=== What you are asked to do ===
Although the entries contain pictures, copy only their text, exactly as written.

*** Opening Listed records ***

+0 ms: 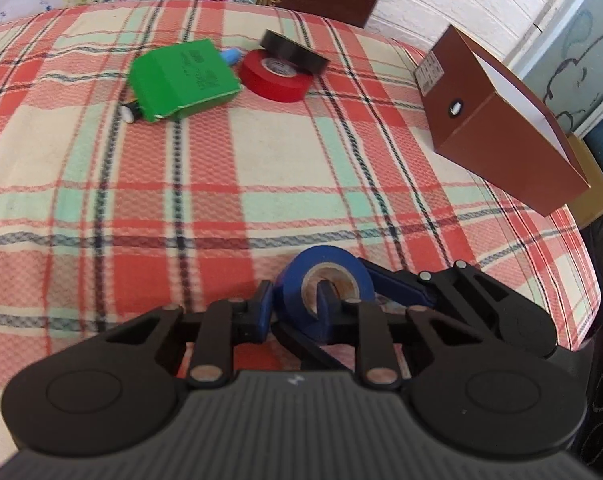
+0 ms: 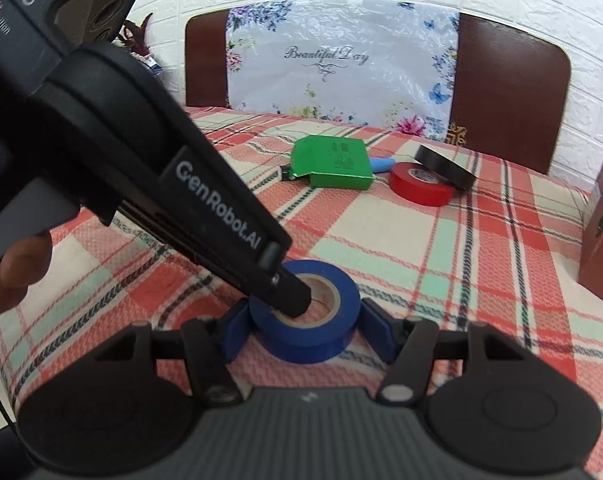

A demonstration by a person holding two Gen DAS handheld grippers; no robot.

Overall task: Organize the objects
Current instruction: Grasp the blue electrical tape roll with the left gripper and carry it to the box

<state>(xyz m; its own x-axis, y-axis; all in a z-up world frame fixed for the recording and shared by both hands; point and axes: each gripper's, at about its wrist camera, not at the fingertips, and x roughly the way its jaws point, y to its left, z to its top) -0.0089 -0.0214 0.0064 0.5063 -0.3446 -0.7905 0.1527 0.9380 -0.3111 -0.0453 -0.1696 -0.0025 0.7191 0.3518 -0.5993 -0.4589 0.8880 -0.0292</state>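
So the right wrist view is showing the whole setup: the blue tape roll [image 2: 306, 316] is lying flat on the plaid surface [image 2: 441, 248], sitting between the right gripper [image 2: 306, 330] and its blue pads [image 2: 375, 330], which are standing at the roll's two sides; I can't tell if they're actually pressing it. The left gripper [image 2: 291, 300] is coming in from the upper left with one finger poking down into the cardboard core. A thumb [image 2: 23, 262] is peeking in at the left edge too. The left wrist view is giving what that one can't: the left gripper [image 1: 293, 306] has its jaws closed on the roll's wall, one finger inside the core, one outside. Farther back, a green box [image 1: 183, 80], a red tape roll [image 1: 275, 74] and a black tape roll [image 1: 293, 52] leaning on it are sitting together, well apart from the blue one. A brown box [image 1: 497, 136] is standing at the far right. Nothing's lying between it and the roll.
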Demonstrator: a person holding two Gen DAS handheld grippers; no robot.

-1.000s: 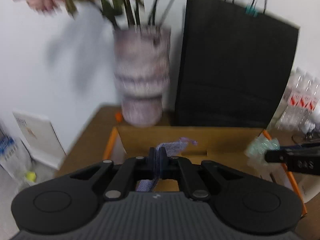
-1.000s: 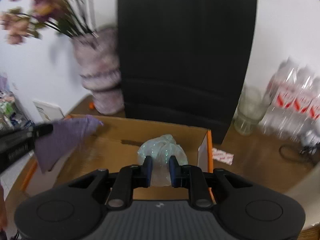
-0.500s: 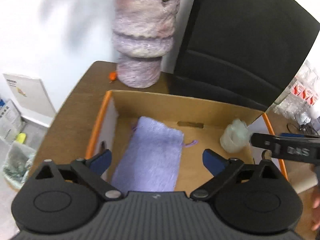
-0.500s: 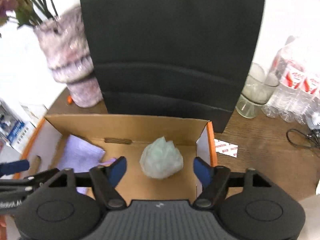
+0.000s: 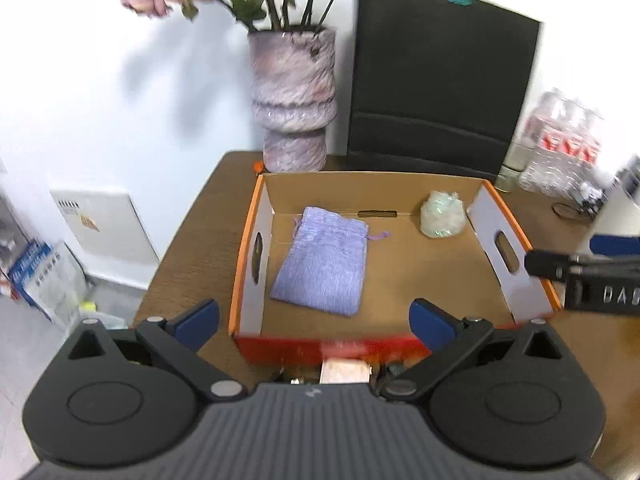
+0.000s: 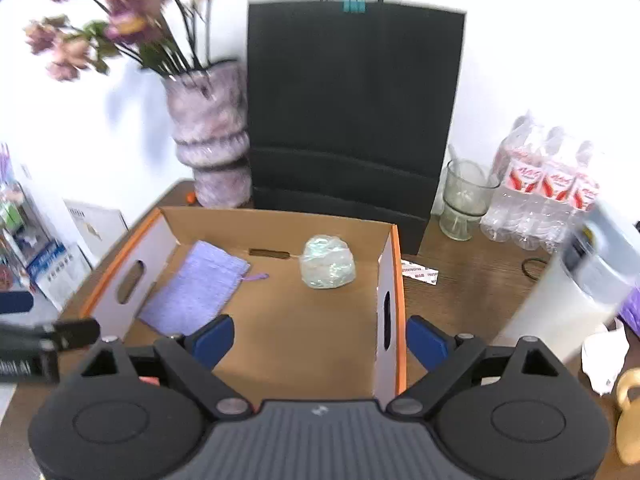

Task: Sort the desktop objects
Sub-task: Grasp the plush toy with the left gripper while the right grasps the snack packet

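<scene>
Left wrist view: your left claw [image 5: 314,316] is spread wide, nothing between its blue pads, poised over the near orange edge of the cardboard box [image 5: 248,264]. Your right claw [image 6: 318,338] has just been opening too and grips nothing; its right pad sits outside the box's right wall. Inside the box, the purple pouch [image 5: 326,264] lies flat toward the left, drawstring end at the back. The pale wrapped bundle [image 5: 443,220] sits in the far right corner, well apart from the pouch. Beyond the box, on the worktop [image 5: 192,248]: vase [image 5: 292,100], black paper bag [image 5: 436,88], water bottles [image 6: 540,200].
</scene>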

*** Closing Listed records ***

=== Response to the task ===
+0 ms: 
+0 ms: 

A demonstration by a person holding two Gen DAS handheld grippers; no robot.

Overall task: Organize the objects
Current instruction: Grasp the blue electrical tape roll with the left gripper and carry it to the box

<state>(xyz m; its own x-axis, y-axis; all in a z-up world frame fixed for the recording and shared by both hands; point and axes: each gripper's, at about its wrist camera, not at the fingertips, and x roughly the way its jaws point, y to its left, z to its top) -0.0089 -0.0214 0.0064 0.5063 -0.3446 -0.7905 0.1527 0.9380 -0.3111 -0.0453 -0.1696 -0.0025 0.7191 0.3518 -0.5993 -0.4589 0.8880 -0.0292</state>
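So the right wrist view is showing the whole setup: the blue tape roll [image 2: 306, 316] is lying flat on the plaid surface [image 2: 441, 248], sitting between the right gripper [image 2: 306, 330] and its blue pads [image 2: 375, 330], which are standing at the roll's two sides; I can't tell if they're actually pressing it. The left gripper [image 2: 291, 300] is coming in from the upper left with one finger poking down into the cardboard core. A thumb [image 2: 23, 262] is peeking in at the left edge too. The left wrist view is giving what that one can't: the left gripper [image 1: 293, 306] has its jaws closed on the roll's wall, one finger inside the core, one outside. Farther back, a green box [image 1: 183, 80], a red tape roll [image 1: 275, 74] and a black tape roll [image 1: 293, 52] leaning on it are sitting together, well apart from the blue one. A brown box [image 1: 497, 136] is standing at the far right. Nothing's lying between it and the roll.
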Demonstrator: a person holding two Gen DAS handheld grippers; no robot.

-1.000s: 
-1.000s: 
-0.500s: 
-0.500s: 
+0.000s: 
+0.000s: 

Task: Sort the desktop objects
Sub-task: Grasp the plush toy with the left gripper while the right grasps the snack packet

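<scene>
Left wrist view: your left claw [image 5: 314,316] is spread wide, nothing between its blue pads, poised over the near orange edge of the cardboard box [image 5: 248,264]. Your right claw [image 6: 318,338] has just been opening too and grips nothing; its right pad sits outside the box's right wall. Inside the box, the purple pouch [image 5: 326,264] lies flat toward the left, drawstring end at the back. The pale wrapped bundle [image 5: 443,220] sits in the far right corner, well apart from the pouch. Beyond the box, on the worktop [image 5: 192,248]: vase [image 5: 292,100], black paper bag [image 5: 436,88], water bottles [image 6: 540,200].
</scene>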

This answer has been written out in full.